> TASK TO COMPLETE: What is the count of lines in the material below that hold "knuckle"? Answer with only that number.

> DATA FOR ANALYSIS:

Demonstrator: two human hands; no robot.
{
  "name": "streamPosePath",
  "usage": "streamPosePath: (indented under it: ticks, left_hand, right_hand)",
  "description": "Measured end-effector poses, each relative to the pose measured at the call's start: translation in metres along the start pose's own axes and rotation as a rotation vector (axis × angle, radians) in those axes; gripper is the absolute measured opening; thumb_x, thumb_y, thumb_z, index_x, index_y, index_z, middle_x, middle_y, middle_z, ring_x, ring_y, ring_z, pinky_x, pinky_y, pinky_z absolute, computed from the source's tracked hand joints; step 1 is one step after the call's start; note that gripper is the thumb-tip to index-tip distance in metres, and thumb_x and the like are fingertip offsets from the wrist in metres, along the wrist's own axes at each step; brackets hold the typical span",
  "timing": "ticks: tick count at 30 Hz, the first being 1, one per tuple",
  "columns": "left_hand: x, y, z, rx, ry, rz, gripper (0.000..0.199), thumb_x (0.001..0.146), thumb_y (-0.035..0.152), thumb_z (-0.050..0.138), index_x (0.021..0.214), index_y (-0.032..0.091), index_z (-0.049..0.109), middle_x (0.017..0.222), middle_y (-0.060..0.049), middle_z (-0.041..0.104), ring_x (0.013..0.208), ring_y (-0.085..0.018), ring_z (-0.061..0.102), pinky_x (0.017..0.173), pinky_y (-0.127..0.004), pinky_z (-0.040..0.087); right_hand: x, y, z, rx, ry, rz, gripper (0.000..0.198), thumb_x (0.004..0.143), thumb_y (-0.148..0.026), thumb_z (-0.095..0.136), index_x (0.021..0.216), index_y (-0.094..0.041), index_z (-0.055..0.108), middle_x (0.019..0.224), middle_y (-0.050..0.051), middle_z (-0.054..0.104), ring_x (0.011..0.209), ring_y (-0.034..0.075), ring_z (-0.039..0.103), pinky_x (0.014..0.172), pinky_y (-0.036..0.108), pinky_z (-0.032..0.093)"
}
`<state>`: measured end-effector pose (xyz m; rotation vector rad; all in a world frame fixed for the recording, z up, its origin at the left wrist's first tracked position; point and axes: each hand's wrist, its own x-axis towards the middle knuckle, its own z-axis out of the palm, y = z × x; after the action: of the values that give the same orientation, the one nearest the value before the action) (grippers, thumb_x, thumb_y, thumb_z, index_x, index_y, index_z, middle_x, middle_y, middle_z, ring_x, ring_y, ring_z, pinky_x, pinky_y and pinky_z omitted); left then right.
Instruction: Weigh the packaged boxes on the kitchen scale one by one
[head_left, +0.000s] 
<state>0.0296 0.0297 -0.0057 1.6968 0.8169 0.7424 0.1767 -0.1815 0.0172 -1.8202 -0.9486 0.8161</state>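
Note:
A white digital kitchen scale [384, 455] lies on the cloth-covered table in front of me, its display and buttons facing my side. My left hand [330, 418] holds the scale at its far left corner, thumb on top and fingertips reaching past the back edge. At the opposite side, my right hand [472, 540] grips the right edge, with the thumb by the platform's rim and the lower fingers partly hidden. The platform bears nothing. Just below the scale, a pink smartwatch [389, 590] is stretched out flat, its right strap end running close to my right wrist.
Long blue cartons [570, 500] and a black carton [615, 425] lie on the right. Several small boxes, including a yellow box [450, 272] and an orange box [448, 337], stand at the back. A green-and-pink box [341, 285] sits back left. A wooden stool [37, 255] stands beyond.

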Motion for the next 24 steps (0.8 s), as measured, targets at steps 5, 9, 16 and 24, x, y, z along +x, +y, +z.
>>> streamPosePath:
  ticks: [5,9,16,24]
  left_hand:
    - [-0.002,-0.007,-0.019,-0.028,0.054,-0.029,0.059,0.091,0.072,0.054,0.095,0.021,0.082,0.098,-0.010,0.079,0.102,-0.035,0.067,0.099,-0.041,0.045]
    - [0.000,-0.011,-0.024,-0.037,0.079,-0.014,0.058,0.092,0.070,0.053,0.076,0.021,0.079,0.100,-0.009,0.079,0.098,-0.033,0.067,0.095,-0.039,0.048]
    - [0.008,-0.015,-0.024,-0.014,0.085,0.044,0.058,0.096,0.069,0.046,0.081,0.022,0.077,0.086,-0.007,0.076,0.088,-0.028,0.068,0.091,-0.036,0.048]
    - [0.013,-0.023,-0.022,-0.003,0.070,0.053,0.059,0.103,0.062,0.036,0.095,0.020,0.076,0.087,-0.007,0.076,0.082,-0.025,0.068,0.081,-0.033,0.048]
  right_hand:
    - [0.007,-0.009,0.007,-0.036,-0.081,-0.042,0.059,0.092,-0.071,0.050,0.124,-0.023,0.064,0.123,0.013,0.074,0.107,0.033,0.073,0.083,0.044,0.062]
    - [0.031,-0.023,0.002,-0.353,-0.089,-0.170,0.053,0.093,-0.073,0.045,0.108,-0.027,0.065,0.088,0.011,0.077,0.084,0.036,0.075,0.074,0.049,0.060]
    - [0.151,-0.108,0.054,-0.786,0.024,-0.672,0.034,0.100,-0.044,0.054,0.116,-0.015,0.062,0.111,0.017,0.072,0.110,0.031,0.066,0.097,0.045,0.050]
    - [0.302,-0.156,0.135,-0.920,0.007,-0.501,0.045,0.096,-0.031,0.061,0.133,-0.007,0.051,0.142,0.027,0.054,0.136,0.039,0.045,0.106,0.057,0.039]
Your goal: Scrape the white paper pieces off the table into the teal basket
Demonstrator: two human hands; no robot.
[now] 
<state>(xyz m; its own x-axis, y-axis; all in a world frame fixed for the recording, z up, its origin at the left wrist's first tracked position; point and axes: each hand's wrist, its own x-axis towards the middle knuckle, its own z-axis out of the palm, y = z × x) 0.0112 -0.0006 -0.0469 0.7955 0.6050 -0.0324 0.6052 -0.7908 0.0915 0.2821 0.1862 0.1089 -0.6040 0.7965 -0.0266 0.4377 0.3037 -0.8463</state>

> ANSWER TO THIS TASK: 2